## Exercise instructions
Below are records; count how many of their lines contain the string "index", and give only that number.
»»
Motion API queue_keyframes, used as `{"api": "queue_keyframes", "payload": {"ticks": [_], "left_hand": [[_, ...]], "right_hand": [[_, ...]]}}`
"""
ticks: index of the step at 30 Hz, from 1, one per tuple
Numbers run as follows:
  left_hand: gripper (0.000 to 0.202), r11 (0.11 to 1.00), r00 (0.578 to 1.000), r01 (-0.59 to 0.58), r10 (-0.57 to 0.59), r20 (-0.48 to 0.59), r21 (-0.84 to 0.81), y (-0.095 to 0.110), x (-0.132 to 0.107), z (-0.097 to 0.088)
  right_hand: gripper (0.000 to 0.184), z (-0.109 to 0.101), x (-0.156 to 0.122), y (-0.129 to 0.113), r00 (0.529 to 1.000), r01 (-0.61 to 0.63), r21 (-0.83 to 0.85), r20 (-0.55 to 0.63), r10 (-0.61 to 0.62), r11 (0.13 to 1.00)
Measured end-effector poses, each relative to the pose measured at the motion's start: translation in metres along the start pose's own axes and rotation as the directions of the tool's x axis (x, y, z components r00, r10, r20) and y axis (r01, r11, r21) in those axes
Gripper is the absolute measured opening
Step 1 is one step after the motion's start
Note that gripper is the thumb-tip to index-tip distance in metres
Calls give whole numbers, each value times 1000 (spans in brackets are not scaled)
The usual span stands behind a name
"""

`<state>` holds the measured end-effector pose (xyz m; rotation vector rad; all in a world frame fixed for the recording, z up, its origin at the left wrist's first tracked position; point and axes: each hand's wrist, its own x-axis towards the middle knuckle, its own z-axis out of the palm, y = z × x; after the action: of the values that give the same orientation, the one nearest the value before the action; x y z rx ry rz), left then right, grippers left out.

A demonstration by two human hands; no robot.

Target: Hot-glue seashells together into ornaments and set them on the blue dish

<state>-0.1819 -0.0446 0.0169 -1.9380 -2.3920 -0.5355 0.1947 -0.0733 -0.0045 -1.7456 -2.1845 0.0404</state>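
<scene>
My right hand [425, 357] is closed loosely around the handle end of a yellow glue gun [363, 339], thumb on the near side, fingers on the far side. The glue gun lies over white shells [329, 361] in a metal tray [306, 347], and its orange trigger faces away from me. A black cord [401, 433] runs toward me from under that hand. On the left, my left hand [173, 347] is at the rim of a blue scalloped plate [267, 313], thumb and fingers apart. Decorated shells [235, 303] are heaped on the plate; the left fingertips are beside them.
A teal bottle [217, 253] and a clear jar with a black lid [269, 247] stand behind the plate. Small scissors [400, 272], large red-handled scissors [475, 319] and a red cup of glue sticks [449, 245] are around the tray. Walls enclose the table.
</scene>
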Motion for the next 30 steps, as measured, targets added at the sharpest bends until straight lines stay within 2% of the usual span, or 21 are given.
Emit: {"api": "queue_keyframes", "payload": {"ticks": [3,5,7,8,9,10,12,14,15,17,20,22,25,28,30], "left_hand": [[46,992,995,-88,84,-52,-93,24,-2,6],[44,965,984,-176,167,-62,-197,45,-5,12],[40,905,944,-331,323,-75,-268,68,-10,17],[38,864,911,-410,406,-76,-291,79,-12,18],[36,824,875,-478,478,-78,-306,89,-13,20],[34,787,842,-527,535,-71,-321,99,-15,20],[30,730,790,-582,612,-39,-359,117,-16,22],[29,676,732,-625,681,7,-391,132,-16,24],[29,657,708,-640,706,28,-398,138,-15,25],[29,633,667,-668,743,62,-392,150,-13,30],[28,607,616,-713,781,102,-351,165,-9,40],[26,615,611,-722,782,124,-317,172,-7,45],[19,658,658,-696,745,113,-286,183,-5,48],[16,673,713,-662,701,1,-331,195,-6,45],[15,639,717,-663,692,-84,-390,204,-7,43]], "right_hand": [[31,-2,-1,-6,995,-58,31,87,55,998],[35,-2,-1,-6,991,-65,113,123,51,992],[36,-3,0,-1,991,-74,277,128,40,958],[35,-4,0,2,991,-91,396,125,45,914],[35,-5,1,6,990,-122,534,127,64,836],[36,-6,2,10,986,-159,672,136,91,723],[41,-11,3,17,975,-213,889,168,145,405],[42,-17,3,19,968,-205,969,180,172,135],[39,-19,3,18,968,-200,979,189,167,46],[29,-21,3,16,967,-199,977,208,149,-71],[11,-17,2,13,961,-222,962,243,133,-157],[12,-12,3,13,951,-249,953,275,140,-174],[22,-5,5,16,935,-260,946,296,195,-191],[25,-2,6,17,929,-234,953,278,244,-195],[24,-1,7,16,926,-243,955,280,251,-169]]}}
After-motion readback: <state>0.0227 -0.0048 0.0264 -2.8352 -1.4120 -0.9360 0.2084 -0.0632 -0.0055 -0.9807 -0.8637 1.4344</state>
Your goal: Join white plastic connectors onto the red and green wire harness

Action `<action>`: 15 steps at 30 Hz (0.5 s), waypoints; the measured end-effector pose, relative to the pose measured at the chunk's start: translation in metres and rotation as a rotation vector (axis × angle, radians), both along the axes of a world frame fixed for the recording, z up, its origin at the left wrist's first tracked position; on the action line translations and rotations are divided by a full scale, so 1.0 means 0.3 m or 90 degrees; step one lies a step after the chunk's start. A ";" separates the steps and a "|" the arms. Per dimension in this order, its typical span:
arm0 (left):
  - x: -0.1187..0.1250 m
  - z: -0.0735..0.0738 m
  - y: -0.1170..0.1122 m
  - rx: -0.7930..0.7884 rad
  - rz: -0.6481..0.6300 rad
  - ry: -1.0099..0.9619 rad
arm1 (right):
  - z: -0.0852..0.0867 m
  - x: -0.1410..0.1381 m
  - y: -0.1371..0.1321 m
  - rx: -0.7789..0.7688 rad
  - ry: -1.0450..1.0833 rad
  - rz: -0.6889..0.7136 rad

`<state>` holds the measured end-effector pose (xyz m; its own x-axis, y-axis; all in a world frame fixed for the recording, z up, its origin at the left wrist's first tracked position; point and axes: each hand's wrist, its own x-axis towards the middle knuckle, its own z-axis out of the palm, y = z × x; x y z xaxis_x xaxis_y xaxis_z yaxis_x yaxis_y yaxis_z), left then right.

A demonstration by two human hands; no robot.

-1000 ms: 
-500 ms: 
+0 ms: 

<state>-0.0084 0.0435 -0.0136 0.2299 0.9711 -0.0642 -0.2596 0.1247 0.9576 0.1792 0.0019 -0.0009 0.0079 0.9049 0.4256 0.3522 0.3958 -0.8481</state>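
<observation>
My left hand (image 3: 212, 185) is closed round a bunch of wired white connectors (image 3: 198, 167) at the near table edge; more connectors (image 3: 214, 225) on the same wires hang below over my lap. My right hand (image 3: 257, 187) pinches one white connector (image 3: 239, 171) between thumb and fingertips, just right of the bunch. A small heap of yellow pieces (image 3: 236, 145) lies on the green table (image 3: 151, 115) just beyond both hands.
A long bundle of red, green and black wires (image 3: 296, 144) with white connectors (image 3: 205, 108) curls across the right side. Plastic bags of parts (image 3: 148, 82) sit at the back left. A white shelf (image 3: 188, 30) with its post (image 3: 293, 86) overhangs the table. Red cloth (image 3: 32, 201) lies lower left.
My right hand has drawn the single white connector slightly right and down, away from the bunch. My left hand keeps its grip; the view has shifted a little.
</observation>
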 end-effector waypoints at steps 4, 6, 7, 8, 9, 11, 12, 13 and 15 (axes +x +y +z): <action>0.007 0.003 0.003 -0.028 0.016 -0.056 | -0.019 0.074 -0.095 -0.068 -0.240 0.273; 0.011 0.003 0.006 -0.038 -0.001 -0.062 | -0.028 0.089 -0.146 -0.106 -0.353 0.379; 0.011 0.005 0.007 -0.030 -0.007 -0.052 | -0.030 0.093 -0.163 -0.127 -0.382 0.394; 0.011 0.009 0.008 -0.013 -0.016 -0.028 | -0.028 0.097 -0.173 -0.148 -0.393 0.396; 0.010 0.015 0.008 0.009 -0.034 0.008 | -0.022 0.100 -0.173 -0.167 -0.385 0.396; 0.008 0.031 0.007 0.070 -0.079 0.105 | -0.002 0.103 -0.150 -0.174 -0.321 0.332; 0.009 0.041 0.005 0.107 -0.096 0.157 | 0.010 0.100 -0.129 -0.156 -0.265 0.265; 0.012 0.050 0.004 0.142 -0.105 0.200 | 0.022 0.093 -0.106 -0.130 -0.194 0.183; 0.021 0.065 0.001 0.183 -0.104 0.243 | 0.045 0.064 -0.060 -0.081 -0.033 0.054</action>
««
## Answer section
2